The growling, sneering, sardonic, heavy rock music on Mr. Dream‘s Trash Hit is noted mostly for being an amalgamation of influences (Shellac/Big Black, Jesus Lizard, Nirvana at its wildest, but most notably the Pixies). There are moments on the record that evoke each influence so directly and succinctly that it’s impossible to not smile and shake your head. For so many bands, this obvious sort of aping comes across as either an attempt to win over a fanbase or a lack of originality, but Mr. Dream puts these sounds together in often unexpected combinations, winding up with songs that are as fresh as they are unnervingly familiar. To that end, Trash Hits is an effort of powerful song-crafting, expert mining of the past, and thunderous, bottom-heavy post-punk.
The drum clacking and sumo-heavy/ballerina-lithe bass on the opening/title track are impressive, but Moerder’s vocals amp up the deja- vu. “It’s lamentable, and it’s not exactly my cup of tea but what the hey,” he rattles off with Jesus Lizard vocalist David Yow’s gruff snarl and Shellac/Big Black frontman Steve Albini’s anxious, ranting delivery. The jagged guitar chords and droll delivery (followed by a scream) of the chorus “These stupid kids, they like their old time rhythms, they’ve got their bag of tricks” is straight Frank Black and the Pixies. The brief, punchy, two-minute-long “Crime” follows, a worthy single with aggressive, shout-along vocals and thundering, rapid kit work courtesy of Nick Sylvester.
Later, a reference to someone who “had no face” on “Scarred For Life” seems a more direct Pixies reference, while the swarming guitar could be any of those aforementioned influences. Whichever you choose, it’s a rambunctious, thriving track full of manic energy. “Holy Name” chops by on Nirvana guitar chords and screamed chanting of the word “Seven!” (“And god is”…?), the whole thing lifted from a sort of Platonic back catalog of 90’s post-rock. Matt Morello’s writhing bassline on “Shotgun Tricks” drives forward as the backgrounded moan and foregrounded shout of the song’s title ring out in the way that so many good Pixies choruses did. “Walter”, on the other hand, is a Jesus Lizard echo, driving rhythm section, “Mouth Breather”-style lyrics, and maniac grinning vocals. Later, “Winner” brings back the Albini vocals, words not seeming to come fast enough at places, falling out in flurries of unpaced madness.
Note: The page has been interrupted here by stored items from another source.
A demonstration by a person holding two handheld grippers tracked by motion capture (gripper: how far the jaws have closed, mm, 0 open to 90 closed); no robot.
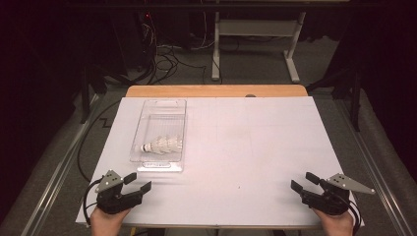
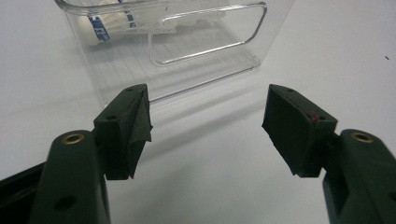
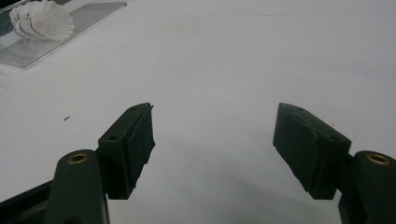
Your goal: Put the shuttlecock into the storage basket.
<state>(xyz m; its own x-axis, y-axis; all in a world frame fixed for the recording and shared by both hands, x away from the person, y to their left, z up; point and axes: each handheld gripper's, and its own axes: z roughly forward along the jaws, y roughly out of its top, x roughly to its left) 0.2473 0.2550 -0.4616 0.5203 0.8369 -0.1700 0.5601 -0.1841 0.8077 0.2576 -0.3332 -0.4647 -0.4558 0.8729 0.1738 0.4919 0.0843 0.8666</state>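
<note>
High view: my white table (image 1: pixel 236 147) carries a clear bin (image 1: pixel 160 135) at ten o'clock, its long axis twelve-to-six. Inside lie stacked shuttlecocks (image 1: pixel 161 144), long axis crosswise, cork pointing nine o'clock. My left gripper (image 1: pixel 137 182) and right gripper (image 1: pixel 304 181) gape wide, empty.

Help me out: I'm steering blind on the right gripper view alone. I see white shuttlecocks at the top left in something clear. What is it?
Observer: A clear bin, long and narrow, on the table's left half. The shuttlecocks lie nested on their sides in its near half.
Operator: Where's the other gripper?
Observer: The left gripper sits at the table's near left corner, just short of the bin's near end.
Operator: Is it holding anything?
Observer: No. In the left gripper view its jaws stand wide apart with nothing between them, aimed at the handle cutout in the bin's end wall.
Operator: And mine?
Observer: The right gripper is open too, at the near right corner.
</note>
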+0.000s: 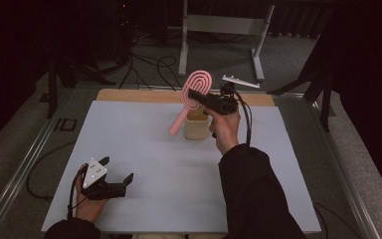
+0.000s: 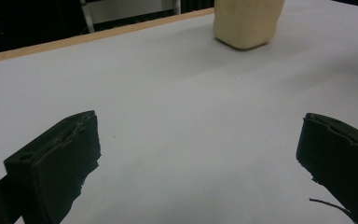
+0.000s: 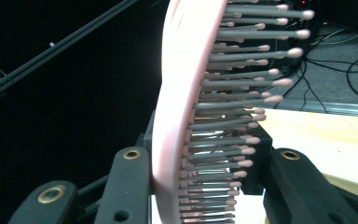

“Knick Knack” comes out of nowhere, its more straight-forward structure and less fuzzed-out instrumentation a big change of pace from the rest of the disc, but the high-flying riffs and oddball lyrics could make for a real radio hit if there were any justice in the world (though its lyrics are of questionable content). “Croquet” could be a B-side from the Pixies, circa Trompe Le Monde, its simple yet effective drum pattern leaving room for distorted, wild vocals and matching, fuzzed-out guitar shocks to steal the day. “Learn the Language” closes out like a Shellac “ballad”, its slow, droning drum pattern, fuzzy bass, self-deprecating lyrics, and chaotic guitar noise demanding a head nod.
Simply put, these guys know what they’re doing, both in their knowledge of their instruments and influences, and in their use of both. By exploiting the past, and hitting every effective mark, Mr. Dream are getting those same effects along with that warm nostalgia that comes along with finding a long lost favorite. Trash Hit seems as if it erupted from a golden age of rough-hewn post-punk without the affect that would seem necessary to pull something like that off. It’s genuine in its apery, controlled in its messiness, powerful in all aspects; a fun, nostalgic listen throughout.